ACTION ITEM
Below are several entries. Transcribe exactly those lines that fall from the one with "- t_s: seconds" through the one with "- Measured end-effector", end lines included.

SUPPLIED ENTRIES
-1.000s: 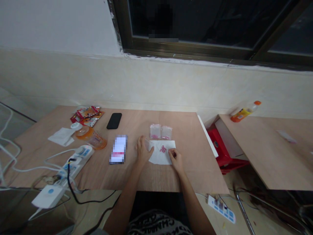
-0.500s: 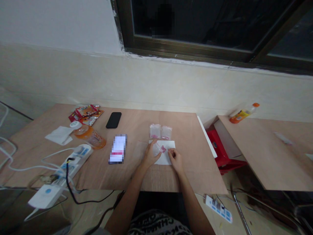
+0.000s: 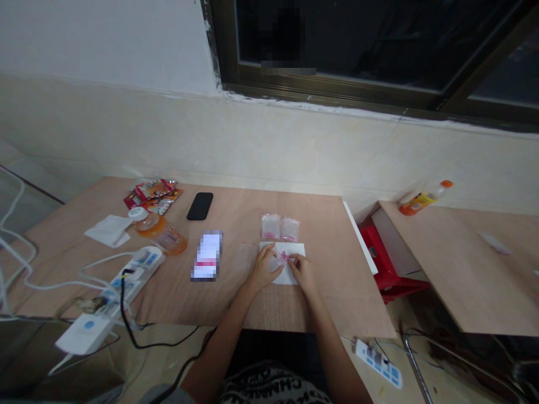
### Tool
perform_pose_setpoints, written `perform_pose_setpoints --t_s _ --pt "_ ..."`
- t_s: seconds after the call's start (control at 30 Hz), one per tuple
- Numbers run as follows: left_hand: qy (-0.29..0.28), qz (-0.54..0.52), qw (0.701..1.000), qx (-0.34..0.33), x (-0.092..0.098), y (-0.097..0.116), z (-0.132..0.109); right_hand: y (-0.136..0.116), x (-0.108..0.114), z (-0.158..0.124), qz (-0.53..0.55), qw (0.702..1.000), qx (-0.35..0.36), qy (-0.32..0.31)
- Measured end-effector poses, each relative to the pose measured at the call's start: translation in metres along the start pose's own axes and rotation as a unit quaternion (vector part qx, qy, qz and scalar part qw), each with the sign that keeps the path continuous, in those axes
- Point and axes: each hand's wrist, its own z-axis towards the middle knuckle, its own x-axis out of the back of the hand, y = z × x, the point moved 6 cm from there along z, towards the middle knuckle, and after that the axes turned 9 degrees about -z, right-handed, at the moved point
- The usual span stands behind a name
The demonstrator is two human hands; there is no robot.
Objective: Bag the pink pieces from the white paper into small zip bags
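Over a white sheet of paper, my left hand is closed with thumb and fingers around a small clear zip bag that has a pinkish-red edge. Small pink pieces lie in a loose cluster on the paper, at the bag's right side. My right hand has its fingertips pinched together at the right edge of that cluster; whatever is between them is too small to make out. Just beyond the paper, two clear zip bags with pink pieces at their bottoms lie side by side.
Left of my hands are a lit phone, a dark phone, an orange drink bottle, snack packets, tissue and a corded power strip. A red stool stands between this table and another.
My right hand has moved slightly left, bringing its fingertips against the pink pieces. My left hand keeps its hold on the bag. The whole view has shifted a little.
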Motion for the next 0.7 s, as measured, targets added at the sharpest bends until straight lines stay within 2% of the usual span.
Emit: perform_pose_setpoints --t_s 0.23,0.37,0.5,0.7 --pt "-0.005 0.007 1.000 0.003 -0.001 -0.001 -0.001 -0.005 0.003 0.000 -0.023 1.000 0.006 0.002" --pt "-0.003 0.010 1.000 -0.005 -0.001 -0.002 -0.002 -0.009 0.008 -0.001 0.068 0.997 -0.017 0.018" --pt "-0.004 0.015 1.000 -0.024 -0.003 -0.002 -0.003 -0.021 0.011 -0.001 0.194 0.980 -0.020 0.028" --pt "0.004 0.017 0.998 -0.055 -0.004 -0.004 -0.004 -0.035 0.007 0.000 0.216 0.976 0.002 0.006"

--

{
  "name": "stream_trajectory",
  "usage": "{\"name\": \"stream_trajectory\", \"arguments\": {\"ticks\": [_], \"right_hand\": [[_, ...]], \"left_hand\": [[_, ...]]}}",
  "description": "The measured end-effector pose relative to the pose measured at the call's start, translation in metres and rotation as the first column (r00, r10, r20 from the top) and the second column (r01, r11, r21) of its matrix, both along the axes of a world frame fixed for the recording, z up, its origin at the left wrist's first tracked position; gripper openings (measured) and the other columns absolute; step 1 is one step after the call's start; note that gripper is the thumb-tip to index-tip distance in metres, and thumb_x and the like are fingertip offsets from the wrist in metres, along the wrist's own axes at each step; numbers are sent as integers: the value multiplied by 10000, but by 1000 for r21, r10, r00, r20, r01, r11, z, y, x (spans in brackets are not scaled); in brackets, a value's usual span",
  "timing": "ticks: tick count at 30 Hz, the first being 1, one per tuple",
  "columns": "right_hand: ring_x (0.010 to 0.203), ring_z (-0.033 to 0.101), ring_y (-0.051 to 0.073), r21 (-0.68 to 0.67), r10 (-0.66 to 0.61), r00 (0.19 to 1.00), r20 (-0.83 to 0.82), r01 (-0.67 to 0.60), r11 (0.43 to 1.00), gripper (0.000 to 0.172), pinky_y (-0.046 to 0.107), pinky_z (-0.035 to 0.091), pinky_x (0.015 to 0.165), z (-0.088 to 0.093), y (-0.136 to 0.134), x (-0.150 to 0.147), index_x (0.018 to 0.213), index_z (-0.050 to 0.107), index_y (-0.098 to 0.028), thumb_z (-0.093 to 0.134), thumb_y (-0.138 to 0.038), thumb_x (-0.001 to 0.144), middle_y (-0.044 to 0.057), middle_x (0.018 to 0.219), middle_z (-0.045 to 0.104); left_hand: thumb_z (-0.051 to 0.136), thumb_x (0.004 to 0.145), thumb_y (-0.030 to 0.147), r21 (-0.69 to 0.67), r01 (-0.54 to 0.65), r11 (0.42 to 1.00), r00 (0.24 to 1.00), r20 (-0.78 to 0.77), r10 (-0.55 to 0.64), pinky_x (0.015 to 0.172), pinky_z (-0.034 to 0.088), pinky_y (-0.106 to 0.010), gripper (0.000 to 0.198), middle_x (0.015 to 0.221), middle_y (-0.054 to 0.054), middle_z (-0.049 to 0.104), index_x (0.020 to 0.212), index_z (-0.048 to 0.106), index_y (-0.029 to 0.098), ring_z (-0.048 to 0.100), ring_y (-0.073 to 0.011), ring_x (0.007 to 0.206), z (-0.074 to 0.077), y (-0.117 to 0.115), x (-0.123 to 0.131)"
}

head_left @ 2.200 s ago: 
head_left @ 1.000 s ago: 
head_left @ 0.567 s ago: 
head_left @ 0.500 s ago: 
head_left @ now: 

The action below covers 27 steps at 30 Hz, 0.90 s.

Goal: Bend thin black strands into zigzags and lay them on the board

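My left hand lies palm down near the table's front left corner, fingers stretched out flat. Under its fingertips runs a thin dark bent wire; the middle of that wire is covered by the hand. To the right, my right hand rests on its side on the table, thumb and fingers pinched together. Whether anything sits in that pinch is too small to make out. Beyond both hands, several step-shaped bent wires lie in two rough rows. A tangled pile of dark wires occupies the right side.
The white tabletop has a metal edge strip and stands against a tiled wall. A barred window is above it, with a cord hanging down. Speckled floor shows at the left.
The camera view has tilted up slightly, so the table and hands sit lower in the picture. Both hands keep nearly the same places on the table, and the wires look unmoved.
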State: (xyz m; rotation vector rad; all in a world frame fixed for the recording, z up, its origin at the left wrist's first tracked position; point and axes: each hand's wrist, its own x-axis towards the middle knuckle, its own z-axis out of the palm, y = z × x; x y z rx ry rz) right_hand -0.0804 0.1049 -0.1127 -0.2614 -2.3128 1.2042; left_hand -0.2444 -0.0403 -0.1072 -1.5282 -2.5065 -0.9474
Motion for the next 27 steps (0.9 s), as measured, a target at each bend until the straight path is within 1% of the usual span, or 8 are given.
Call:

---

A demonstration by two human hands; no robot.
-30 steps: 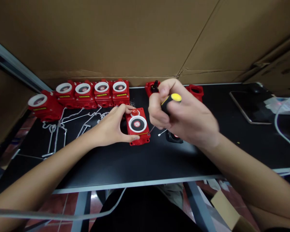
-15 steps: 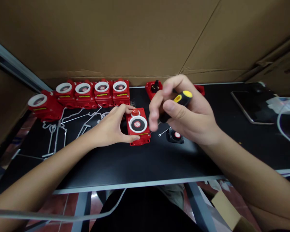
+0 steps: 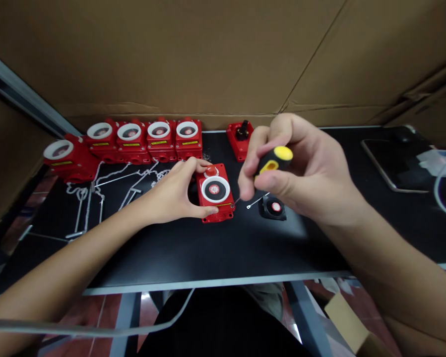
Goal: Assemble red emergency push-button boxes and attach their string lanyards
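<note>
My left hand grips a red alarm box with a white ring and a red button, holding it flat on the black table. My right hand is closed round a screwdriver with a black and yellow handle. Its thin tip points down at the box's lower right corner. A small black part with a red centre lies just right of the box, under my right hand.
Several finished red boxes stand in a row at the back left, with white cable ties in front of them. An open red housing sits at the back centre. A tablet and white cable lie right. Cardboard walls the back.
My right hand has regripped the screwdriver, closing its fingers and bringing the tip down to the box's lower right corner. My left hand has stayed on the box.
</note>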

REPLY TO THE TASK
- t_s: seconds after the call's start (control at 30 Hz), one per tuple
- Numbers run as follows: left_hand: qy (-0.29..0.28), qz (-0.54..0.52), qw (0.701..1.000), qx (-0.34..0.33), x (-0.092..0.098), y (-0.097..0.116), z (-0.132..0.109); right_hand: y (-0.136..0.116), x (-0.108..0.114), z (-0.158..0.124), qz (-0.53..0.55), qw (0.702..1.000), qx (-0.35..0.36), qy (-0.32..0.31)
- Measured end-effector poses, each relative to the pose measured at the call's start: translation in metres along the start pose's own axes and rotation as a unit quaternion (vector part qx, qy, qz and scalar part qw), each with the sign that keeps the path continuous, in those axes

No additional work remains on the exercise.